═════ Available data

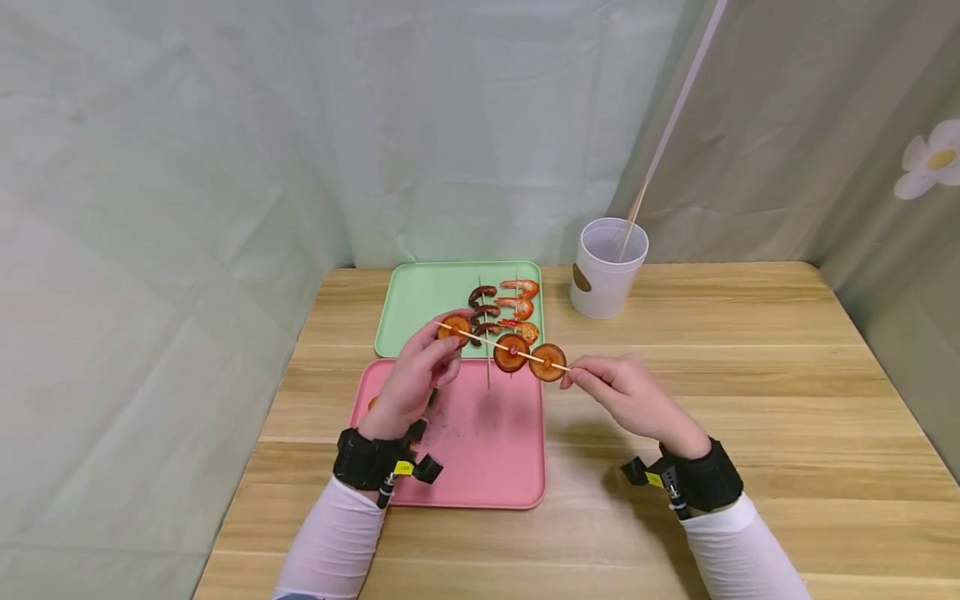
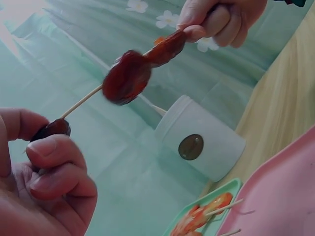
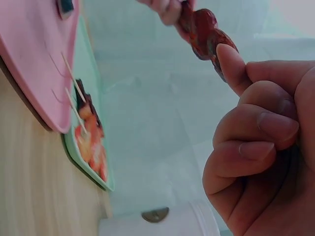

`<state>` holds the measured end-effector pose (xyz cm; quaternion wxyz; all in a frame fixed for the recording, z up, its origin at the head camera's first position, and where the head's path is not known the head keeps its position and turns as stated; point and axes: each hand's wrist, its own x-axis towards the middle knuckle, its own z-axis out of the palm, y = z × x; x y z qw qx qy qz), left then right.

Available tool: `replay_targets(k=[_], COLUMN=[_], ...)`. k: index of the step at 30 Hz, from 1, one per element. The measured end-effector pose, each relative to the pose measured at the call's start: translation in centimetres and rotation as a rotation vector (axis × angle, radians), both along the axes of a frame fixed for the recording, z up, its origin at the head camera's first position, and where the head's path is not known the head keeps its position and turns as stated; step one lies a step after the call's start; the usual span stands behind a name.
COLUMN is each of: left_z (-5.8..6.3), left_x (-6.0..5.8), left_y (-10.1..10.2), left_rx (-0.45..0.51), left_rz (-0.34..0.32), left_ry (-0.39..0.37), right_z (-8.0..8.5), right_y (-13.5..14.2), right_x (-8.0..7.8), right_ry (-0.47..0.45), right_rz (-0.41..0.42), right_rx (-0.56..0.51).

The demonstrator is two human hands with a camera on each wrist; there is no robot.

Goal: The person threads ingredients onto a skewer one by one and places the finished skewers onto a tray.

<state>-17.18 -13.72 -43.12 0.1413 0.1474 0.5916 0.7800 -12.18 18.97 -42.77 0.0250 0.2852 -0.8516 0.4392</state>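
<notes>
1. With the left hand (image 1: 409, 381), pinching the leftmost round brown piece (image 1: 454, 322) on a thin stick (image 1: 481, 338), thumb and fingers curled about it.
2. With the right hand (image 1: 636, 396), gripping the stick's other end between thumb and finger, just beside the rightmost piece (image 1: 546, 370); remaining fingers folded towards the palm.
3. Strung between both hands: the middle piece (image 1: 512, 362) and the rightmost piece, close together and nearer the right hand, then a bare stretch of stick up to the left fingers.
4. Held raised off the trays, tilted down towards the right hand in the head view, above the trays' adjoining edges and reaching past their right edges.
5. Looks like threading in hand, with three pieces already on; judged to call next for a firm right grip and a gentle left push to even the spacing.
6. Below, on the bench (image 1: 750, 375): the pink tray (image 1: 487, 450), with an orange bit (image 1: 372, 402) by its left edge, mostly hidden behind the left hand.
7. Behind, along the bench's far edge: the green tray (image 1: 420, 292), bearing skewered shrimp (image 1: 523, 307) by its right edge and skewered dark curled pieces (image 1: 484, 311) just left of them.
8. Also at the far edge, just right of the green tray: a white bucket (image 1: 606, 287), with spare sticks (image 1: 636, 208) leaning out.
</notes>
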Motion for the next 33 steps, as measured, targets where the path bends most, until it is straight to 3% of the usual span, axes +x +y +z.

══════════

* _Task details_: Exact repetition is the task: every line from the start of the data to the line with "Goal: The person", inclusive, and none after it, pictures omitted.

* _Task answer_:
`<state>` holds the measured end-effector pose (xyz cm; quaternion wxyz; all in a frame fixed for the recording, z up, its origin at the head camera's first position, and where the head's path is not known the head keeps its position and turns as stated; point and axes: each hand's wrist, its own x-axis towards the middle knuckle, its own z-axis out of the palm, y = z × x; x y z qw qx qy qz), left then right.

Available tool: `replay_targets(k=[_], COLUMN=[_], ...)`. k: index of the step at 30 Hz, from 1, one per element. The measured end-effector pose, each relative to the pose measured at the call's start: translation in centimetres and rotation as a rotation vector (axis × angle, radians), both along the axes of a frame fixed for the recording, z up, its origin at the head camera's first position, and where the head's path is not known the head keeps its position and turns as stated; step one lies a step after the call's start; the usual span stands behind a name.
COLUMN is each of: left_z (-5.8..6.3), left_x (-6.0..5.8), left_y (-10.1..10.2), left_rx (-0.45..0.51), left_rz (-0.34..0.32), left_ry (-0.39..0.37), right_z (-8.0..8.5), right_y (-13.5..14.2), right_x (-8.0..7.8), right_ry (-0.47..0.45), right_rz (-0.41..0.42), right_rx (-0.56..0.51).

The demonstrator is two human hands with a camera on each wrist; there is no robot.

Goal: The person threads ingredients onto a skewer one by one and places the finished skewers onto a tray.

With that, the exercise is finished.